25 February 2008Add to My Folder
Rated 3/5 from 5 ratings (Write a review)
Discover how easy it is to run a successful language day in your school
French food was an area which required extensive study!
For Pat Wongsam, headteacher of Kilburn Junior School, teaching French is all about fun, food and fashion! Here she tells Junior Education PLUS how her school ran a language day for Years 3-6…
‘In a school of Francophiles, teaching French was the obvious choice when deciding how to fulfil our MFL entitlement. As we discovered, to fully embrace language teaching, you need staff who are not only comfortable with speaking a foreign language, but who are also passionate about it. For those who were less confident, it was important to find resources that fully supported teaching and learning, for pronunciation, lesson plans and activities. This helped to take pressure away from our teachers as far as possible.
Equally as important as having teachers on board, was showing the children just how enjoyable a new language can be. Even with only a basic level of French, the language can be woven into many subjects and scenarios. On our language day, we decided to take it all the way and use French throughout the day’s teaching. A party pack of decorations full of flags, stickers, posters, maps, pictures of Paris and cardboard cut-outs of café scenes later – and the school was transformed!
In the morning, we used the Livre électronique from our Tout le monde (Heinemann, www.tout-le-monde.co.uk) French resource for literacy hour. Paired with partners of differing abilities, the children practised reading in French. We also used songs from the resource to add extra fun.
To fully embrace language teaching, you need staff who are not only comfortable with speaking a foreign language, but who are also passionate about it
All of our learners, irrespective of age, managed to do maths in French. Younger children counted and did simple addition, while the older ones solved money problems. This just goes to show that a new language can be used and enjoyed in any subject.
Learning a language is not just about grammar and vocabulary; understanding the culture of a nation is still important. The afternoon’s lessons included research into the storming of the Bastille, the French aristocracy, Versailles and Louis XIV – key periods of French history.

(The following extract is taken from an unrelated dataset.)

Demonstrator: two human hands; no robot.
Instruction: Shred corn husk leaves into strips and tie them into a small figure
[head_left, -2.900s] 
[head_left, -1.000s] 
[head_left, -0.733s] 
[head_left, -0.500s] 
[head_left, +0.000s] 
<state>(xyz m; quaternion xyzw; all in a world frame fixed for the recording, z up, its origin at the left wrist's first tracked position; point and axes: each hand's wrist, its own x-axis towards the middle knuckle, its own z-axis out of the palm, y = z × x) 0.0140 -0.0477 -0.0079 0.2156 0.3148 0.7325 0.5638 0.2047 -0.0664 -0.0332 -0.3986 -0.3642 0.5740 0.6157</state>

Unfortunately in the UK, we cannot guarantee good weather like they can in the South of France but, in true British fashion, we made sure the rain did not wash away our French games! French cricket and boules were relocated inside of the school building and showed how the French like to spend their time.
As we discovered, there is no better way of getting into a French frame of mind than by dressing up appropriately. It was important to ensure costumes could be easily assembled so that every child could join in, without hassle or cost, and the scope of what could be worn for a French language day was seemingly endless. We encouraged everyone to dress up in bold, bright colours to enable children to practise describing their clothes and colours beyond the limits of the normal school uniform. The staff, in particular, embraced French costume – we were honoured to have characters from periods throughout history, including Van Gogh! As we found out, it’s easy to dig out a stripy T-shirt and a beret and instantly become a French artist!
A French feast
A hard day’s work must be rewarded and food tasting gave us the perfect opportunity to sample some French delights. Children and teachers didn’t waste any time in tucking into croissants, crêpes (kindly cooked by a French parent), chocolat chaud, pain au raisin, pain au chocolat and brie.
It is important to be creative with language learning and realise the wide manner of ways in which a new language can be integrated. Our language day was just the start for us. Since then, we have had a French carol service and one of our Year 6 children was sponsored to speak French for a whole day at school for Children in Need. Just get your ‘thinking berets’ on to realise the fun that French can bring!’